Once he got the information about the birth certificate, he was going to do a little digging, see if he could figure out where Tabitha had gone. He wanted to talk to her.
So did a host of other people. Quinn was right about that. She was wrong about her sister, though. Tabitha had known exactly what she was getting Quinn into.
He was pretty certain that Quinn realized it now.
Too little, too late.
She was staring into her coffee cup as if she could find the mysteries of the universe in it, the bright pink hand-printed shirt peeking out from beneath her sweatshirt again.
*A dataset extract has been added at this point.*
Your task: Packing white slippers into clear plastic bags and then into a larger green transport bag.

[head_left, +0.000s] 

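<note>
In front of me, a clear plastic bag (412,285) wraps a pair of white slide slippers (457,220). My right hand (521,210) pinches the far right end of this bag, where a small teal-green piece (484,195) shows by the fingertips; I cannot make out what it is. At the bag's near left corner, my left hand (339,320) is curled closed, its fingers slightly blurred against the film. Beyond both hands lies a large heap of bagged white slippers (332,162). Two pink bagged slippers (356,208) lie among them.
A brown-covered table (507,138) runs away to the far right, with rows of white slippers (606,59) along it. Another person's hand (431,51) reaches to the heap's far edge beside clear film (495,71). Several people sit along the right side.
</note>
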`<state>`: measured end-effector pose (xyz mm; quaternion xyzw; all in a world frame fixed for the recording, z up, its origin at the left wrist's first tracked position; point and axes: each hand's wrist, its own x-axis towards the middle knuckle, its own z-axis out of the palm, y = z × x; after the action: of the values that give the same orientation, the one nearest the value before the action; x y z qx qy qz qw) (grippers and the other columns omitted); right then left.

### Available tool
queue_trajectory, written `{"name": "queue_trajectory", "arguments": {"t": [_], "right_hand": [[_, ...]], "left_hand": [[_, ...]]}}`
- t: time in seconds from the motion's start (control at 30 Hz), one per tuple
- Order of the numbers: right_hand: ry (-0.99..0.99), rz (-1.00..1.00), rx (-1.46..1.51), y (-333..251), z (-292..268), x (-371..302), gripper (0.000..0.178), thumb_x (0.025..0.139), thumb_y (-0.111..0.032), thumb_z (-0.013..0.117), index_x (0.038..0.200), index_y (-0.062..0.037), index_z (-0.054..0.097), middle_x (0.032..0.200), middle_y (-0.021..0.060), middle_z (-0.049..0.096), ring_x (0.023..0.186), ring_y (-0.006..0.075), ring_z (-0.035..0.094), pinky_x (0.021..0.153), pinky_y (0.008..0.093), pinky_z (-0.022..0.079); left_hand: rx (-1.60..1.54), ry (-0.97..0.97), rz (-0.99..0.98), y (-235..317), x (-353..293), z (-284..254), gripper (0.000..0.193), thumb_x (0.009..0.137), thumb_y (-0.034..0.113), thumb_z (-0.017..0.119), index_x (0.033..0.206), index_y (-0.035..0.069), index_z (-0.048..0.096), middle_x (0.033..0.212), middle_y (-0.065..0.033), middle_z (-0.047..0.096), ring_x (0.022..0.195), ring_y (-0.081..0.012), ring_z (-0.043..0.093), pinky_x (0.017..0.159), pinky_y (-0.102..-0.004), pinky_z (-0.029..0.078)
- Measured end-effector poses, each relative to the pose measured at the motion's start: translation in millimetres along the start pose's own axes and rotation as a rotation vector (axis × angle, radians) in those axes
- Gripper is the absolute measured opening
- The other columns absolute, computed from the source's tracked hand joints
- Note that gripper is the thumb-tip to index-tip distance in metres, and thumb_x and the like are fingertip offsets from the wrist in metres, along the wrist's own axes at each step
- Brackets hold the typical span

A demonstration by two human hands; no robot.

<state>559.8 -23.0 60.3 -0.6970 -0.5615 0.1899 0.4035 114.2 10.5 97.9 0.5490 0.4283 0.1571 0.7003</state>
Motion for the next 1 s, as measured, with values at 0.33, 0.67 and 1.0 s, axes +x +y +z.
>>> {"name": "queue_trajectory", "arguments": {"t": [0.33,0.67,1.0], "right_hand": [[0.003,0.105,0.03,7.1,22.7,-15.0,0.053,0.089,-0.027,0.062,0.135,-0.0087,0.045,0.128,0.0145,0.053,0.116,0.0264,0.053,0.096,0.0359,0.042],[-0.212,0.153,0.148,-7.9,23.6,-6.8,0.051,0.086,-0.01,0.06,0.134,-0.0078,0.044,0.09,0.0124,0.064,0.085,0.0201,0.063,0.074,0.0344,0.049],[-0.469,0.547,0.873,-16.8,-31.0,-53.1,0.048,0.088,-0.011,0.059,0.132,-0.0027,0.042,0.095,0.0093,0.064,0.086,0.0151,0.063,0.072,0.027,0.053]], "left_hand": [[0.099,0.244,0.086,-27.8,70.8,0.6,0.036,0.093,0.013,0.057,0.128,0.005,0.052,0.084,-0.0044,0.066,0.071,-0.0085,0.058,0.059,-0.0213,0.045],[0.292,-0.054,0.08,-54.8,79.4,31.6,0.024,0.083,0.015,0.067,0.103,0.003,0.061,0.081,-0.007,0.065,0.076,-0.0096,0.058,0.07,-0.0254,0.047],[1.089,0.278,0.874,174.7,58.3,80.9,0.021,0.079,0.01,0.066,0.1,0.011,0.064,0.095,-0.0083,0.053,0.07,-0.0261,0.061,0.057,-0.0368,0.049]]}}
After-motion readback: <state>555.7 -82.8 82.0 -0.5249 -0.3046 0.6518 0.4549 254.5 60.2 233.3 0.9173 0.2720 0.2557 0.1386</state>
She didn’t look angry. She looked...sad.
That bothered Malone more than he wanted it to.
A simple mission. In. Out. Back to his vacation. Only it wasn’t going to turn out that way. He set his mug down, took Quinn’s.
“You were right,” he said, placing it next to his.
“About what?”
“Everything is going to be okay.”
“I didn’t say that.”
“Sure you did. You said it to Jubilee.”
She frowned, her smooth skin and large gray eyes making her look years younger than she was. She could have passed for a teenager, but he knew she’d been widowed for several years. He’d have liked to know more.
Like why a woman as smart as she seemed to be would believe the lies her sister had told her.
“I guess I did.” She offered a half smile and sighed. “I probably knew Tabitha wasn’t telling me the entire truth, but I never would have imagined that she had a child who wasn’t hers.”
“We could all be mistaken. That’s a possibility.”
“No. It’s not. I got a good look at the birth certificate. It was an original,” she responded.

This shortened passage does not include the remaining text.